Of course in protecting the coast from unsound development the Commission has gained many powerful enemies. As a result, over the years its’ staffing has been slashed from 212 to around 120 people. Since 1980 its budget has grown marginally from $13 to $16 million while inflation has grown 150%. Along with various past Governors trying to defang the Commission (Governor Pete Wilson tried to get Peter Douglas to resign as its Executive Director) the commission is also under ongoing attack in the legislature. Just last week the State Senate defeated a proposal to zero out funds for Local Coastal Planning that would have ended decades of successful collaboration between the Commission and coastal communities up and down the state. Governor Brown is supportive but also asking all state agencies to practice “belt tightening” whereas the coastal commission is so starved for resources its got no belt holes left.

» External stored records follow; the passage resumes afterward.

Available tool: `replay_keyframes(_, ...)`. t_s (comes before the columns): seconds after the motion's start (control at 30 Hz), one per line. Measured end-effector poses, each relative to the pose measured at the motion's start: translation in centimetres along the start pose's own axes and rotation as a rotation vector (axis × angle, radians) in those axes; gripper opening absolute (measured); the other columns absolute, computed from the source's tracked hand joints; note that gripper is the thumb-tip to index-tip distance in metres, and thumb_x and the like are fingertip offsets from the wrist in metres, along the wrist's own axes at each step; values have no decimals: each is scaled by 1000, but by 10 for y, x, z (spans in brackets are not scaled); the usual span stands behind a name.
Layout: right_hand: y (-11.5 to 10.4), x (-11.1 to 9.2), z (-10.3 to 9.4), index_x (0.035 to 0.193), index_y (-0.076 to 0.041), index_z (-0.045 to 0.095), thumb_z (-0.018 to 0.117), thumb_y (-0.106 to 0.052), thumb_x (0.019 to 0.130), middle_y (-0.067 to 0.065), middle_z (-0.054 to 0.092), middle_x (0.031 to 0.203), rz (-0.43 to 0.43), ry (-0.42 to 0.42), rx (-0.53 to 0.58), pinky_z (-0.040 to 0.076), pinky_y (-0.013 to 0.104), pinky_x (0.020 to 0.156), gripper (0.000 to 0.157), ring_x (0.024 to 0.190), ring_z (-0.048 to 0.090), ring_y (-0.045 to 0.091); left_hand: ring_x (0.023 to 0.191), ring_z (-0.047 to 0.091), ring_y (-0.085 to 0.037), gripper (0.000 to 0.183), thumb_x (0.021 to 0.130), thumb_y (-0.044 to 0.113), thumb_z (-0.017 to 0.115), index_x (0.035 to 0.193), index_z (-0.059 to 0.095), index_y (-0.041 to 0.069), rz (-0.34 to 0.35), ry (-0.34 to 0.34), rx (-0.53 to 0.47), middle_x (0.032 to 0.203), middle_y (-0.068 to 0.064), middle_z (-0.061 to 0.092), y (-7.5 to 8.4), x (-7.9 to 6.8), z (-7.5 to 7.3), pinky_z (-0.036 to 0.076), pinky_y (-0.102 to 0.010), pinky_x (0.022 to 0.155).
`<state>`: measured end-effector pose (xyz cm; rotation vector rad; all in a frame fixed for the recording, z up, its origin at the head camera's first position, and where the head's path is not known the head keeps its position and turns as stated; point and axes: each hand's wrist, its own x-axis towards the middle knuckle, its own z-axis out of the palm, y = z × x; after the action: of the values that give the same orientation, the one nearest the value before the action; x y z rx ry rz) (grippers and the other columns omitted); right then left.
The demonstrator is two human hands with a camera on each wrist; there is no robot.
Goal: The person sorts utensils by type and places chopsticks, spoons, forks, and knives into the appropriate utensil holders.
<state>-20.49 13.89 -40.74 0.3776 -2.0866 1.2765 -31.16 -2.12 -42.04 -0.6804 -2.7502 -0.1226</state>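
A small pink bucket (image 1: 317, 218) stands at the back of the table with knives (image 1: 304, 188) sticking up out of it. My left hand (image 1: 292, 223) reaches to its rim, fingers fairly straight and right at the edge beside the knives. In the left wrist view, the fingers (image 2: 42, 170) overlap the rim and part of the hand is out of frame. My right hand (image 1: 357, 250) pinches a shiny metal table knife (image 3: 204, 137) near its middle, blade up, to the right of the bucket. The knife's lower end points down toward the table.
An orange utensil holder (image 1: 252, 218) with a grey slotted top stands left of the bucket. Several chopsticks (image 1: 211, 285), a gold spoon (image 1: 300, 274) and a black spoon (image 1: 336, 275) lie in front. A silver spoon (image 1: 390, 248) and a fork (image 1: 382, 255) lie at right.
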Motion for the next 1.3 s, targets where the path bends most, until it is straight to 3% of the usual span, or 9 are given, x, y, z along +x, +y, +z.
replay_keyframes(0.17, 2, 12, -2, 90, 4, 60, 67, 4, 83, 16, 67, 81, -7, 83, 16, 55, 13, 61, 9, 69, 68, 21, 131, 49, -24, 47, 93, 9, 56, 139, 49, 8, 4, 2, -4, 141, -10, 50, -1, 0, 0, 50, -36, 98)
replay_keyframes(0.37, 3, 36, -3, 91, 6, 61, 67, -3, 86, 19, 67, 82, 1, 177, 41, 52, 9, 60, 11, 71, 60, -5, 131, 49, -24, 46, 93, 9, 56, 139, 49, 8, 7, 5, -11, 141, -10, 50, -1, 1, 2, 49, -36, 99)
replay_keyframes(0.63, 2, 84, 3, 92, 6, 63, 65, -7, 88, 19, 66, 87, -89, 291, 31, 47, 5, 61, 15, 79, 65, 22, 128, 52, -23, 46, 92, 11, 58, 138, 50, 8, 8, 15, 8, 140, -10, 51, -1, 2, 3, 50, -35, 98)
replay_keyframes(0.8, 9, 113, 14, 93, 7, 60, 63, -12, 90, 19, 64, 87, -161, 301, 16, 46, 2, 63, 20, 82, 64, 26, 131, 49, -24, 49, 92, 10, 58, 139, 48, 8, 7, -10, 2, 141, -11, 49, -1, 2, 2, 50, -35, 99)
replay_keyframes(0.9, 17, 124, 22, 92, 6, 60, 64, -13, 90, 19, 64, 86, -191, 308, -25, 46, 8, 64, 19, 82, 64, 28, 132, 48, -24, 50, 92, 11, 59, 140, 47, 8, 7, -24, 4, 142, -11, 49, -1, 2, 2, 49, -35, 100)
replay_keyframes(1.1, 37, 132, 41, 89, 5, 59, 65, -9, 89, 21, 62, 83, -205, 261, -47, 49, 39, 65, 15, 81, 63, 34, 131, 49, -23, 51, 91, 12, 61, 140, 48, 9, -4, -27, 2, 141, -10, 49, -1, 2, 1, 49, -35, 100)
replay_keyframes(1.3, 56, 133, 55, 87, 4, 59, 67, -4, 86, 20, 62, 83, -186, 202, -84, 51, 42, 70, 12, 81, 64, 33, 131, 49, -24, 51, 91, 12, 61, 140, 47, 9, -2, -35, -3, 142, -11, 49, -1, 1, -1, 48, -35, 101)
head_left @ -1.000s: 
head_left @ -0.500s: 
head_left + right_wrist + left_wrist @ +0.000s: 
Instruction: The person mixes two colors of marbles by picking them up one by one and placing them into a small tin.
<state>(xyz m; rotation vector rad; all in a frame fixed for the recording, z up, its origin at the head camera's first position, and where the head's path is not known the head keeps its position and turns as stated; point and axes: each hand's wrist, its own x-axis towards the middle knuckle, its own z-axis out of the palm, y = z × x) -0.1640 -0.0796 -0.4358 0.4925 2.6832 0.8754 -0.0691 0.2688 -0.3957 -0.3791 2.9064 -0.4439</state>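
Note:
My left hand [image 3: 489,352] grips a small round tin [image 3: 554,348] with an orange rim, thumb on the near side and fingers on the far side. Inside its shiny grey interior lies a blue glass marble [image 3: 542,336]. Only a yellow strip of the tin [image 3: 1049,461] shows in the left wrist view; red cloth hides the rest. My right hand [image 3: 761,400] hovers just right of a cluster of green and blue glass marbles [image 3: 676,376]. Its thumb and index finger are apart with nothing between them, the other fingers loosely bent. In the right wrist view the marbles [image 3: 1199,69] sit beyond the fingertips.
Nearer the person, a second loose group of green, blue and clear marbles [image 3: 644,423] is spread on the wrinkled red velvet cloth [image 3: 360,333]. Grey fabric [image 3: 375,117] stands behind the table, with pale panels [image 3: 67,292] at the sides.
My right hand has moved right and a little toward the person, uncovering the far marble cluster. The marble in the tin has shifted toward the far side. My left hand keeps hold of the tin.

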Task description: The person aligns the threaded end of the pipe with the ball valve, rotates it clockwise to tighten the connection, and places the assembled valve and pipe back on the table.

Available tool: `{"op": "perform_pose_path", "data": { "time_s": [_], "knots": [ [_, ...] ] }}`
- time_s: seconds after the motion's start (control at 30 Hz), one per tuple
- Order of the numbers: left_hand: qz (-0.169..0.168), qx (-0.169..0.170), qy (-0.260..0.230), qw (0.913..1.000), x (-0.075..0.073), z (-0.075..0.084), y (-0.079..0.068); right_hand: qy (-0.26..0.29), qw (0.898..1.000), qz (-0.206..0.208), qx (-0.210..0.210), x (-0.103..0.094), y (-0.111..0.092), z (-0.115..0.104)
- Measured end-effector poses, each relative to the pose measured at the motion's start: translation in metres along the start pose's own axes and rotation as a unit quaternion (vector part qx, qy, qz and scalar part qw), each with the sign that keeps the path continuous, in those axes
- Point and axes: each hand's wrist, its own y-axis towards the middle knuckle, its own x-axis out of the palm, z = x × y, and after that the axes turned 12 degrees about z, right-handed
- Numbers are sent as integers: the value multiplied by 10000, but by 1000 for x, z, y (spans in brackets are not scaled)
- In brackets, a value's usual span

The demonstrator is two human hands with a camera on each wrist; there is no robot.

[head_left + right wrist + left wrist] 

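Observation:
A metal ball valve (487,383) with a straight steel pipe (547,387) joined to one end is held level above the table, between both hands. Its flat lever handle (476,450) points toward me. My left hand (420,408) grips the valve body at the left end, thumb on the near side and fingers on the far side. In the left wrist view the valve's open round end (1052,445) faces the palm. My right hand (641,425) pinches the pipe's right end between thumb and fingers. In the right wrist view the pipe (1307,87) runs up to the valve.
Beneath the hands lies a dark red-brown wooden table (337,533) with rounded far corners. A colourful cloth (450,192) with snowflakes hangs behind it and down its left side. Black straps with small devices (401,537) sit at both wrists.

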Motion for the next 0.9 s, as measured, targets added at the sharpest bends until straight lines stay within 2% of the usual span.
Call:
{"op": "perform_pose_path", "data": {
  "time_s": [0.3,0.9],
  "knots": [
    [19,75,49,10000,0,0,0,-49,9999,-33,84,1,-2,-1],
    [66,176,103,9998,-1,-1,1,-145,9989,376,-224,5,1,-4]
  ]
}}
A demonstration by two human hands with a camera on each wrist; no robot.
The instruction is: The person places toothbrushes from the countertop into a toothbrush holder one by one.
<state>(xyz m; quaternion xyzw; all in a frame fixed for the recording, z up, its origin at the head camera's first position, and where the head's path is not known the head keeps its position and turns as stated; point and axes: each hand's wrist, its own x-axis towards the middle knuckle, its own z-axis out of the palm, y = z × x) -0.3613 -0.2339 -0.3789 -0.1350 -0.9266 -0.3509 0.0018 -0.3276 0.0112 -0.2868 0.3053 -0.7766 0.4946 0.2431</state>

Still, a suggestion quoted in The New York Times obituary for Douglas that without him the Coastal Commission might now collapse fails to ring true.
“Peter’s strengths came from the fact he had a strong law behind him and it’s a tragedy Peter is gone but the Coastal Act hasn’t gone,” explains the commission’s Sarah Christie. “It’s still strong and the agency he built is still strong and public support for the coastal commission and its mission is stronger than it’s ever been.”